Sydney Recording Studio: 432 vs 440 Hz Part III

Sydney Recording Studio: Verdi and many other musicians, like Mozart, tuned their music to this frequency because of its healing energy and the natural ‘feel good’ properties it evoked in the audience.
In fact, Verdi wrote to the Congress of Italian Musicians to have 432 Hz approved as the standard tuning. Subsequently, this was unanimously in 1881 and recommended further by physicists Joseph Sauveur and Felix Savart, as well as by the Italian scientist Bartolomeo Grassi Landi.

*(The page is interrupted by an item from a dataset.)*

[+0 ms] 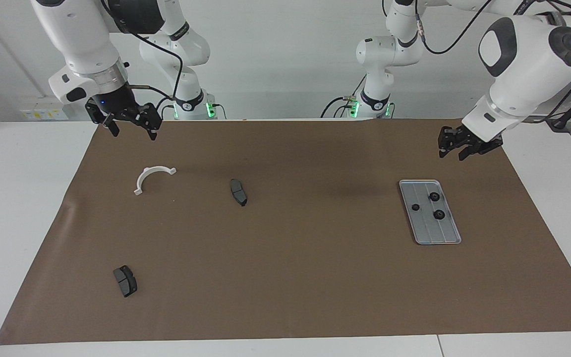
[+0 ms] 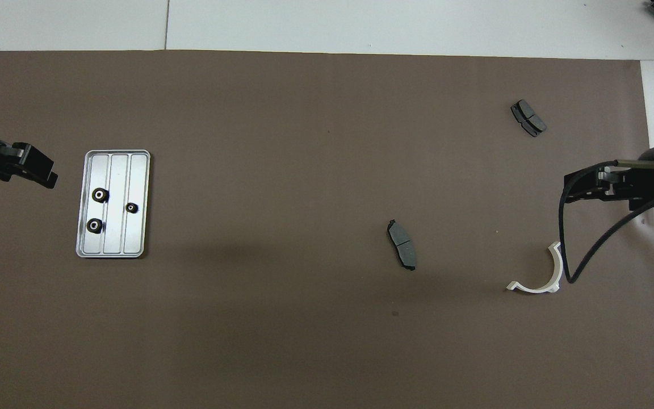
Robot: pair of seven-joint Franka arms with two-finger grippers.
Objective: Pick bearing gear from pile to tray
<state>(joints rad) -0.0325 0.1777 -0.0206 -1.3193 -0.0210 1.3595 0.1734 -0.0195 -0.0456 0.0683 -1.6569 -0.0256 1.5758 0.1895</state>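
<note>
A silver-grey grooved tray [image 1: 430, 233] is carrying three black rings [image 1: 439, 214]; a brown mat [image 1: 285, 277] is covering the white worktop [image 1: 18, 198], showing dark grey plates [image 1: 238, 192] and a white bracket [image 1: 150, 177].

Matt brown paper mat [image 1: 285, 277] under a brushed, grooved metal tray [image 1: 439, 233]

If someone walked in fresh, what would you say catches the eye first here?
Probably the small silver-grey grooved metal tray at the left arm's end of the brown mat, with three tiny black rings lying in it. Next, the white curved bracket and two dark grey pad-shaped plates scattered toward the right arm's end.
</note>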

However, it wasn’t enough. Even though this was approved in Italy at the time, music is not tuned at 432 Hz as standard today.
This is because The American Federation of Musicians accepted the 440 Hz as the standard pitch in 1917.
Then, in 1940, the United States introduced 440 Hz worldwide. London followed suit, and in 1953 440 Hz was approved as the general tuning standard for musical pitch there.
What? I know. Weird.

Sydney Recording Studio: 440hz wins over 432hz as the modern standard

Since then, 440 Hz has since stood the test of time, despite geniuses like Verdi and many great producers and composers agreeing that this frequency is disharmonic because it has no scientific relationship to the physical laws that govern our universe.

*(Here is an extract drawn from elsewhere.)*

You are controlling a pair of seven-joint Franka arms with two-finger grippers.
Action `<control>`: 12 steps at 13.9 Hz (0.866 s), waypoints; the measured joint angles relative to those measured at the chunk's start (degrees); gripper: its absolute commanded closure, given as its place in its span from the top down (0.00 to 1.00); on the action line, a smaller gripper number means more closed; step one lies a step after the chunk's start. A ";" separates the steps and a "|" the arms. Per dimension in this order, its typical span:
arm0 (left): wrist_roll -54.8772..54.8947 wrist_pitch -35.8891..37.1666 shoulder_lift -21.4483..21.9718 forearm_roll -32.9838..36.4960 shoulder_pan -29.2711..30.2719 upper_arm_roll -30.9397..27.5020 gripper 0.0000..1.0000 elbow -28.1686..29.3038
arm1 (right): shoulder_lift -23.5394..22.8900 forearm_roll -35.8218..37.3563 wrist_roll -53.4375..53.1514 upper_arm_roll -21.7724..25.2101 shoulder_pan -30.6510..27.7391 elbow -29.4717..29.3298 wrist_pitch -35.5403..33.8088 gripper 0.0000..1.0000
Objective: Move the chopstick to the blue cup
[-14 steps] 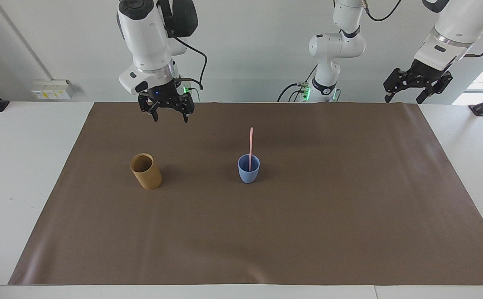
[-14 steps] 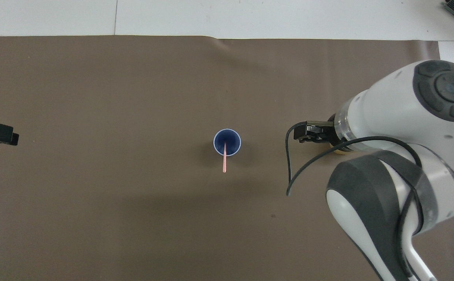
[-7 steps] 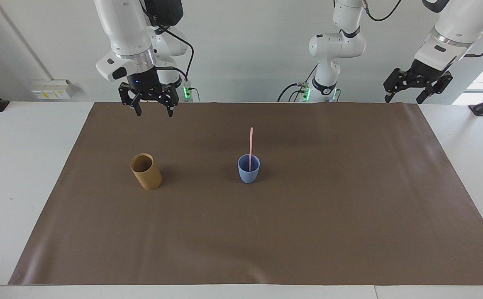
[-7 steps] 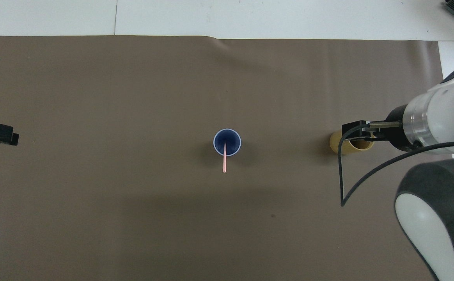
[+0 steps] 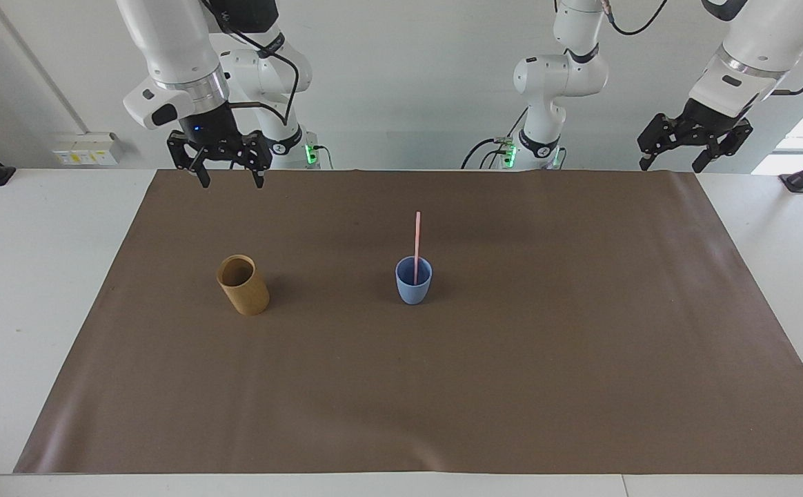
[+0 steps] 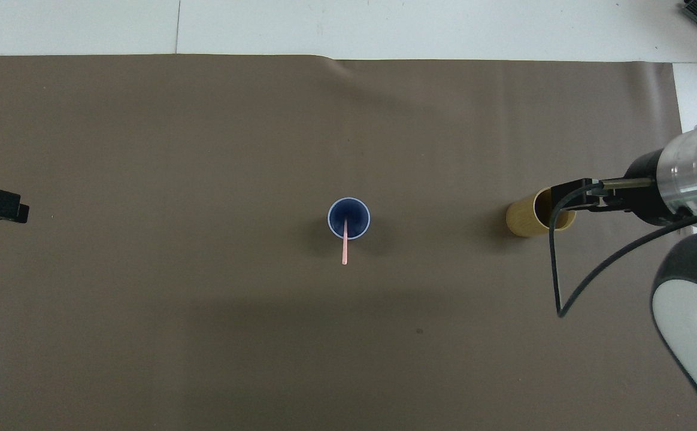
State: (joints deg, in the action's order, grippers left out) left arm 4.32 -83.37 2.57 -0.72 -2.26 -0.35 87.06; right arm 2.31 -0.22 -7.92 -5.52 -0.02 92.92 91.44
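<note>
Chopstick [image 5: 417, 238] standing in the blue cup [image 5: 413, 281], lower end inside, upper end leaning toward the robots' edge of the brown mat [image 5: 581, 386]. Cup upright near the middle of the mat, well apart from either arm. No change in stick or cup over the last second.

Right gripper [image 5: 230, 181] pulled away during that second: earlier hanging over the mat between the two cups, now lifted and drawn back over the mat's edge nearest the robots, close to the corner at the right arm's end. Fingers spread, nothing between them. Seen from above, overlapping the tan cup [image 6: 531, 215] without touching it, being well above; tan cup upright toward the right arm's end of the mat, level with the blue cup.

Left gripper [image 5: 672, 163] waiting high above the mat's corner at the left arm's end, by the robots' edge; fingers apart, holding nothing, unmoved.

Judging by this: transfer done, stick delivered and released, retreat of the right arm looking like a return to rest. Only remaining doubt whether the leaning stick tips the light cup; no sign of that so far.
</note>
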 measured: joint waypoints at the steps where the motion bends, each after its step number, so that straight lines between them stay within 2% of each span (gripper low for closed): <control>1: 0.00 0.00 0.00 0.00 0.00 0.00 1.00 0.00 | -0.20 0.00 0.32 2.73 1.89 -0.07 -0.95 1.00; 3: 0.00 0.00 0.00 0.00 0.00 0.00 1.00 0.00 | -0.40 0.00 0.49 4.72 2.65 -0.10 -1.64 1.00; 12: 0.00 0.00 0.00 0.00 0.00 0.00 1.00 0.00 | -0.42 -0.01 0.50 4.59 2.77 -0.31 -3.76 1.00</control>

Sydney Recording Studio: Historical Use of 432 Hz: Ancient Greece, Egypt & Tibet

Further evidence of a 432 Hz preference is found in ancient Greece, where instruments associated with Orpheus – the God of Music – were tuned at 432 Hz.
And get this, according to international researcher and musician Ananda Bosman, the majority of instruments unearthed from ancient Egyptian sites are tuned to, yes, you guessed it, A=432 Hz!
The evidence doesn’t stop there, either.
Using a Korg Tuner, like this one, sound researcher Jamie Buturff discovered that many CD recordings of Tibetan monks’ singing bowls were tuned at 432 Hz.
This is undoubtedly because of the frequency’s direct link to Mother Nature and natural ability to make people relax for meditative purposes.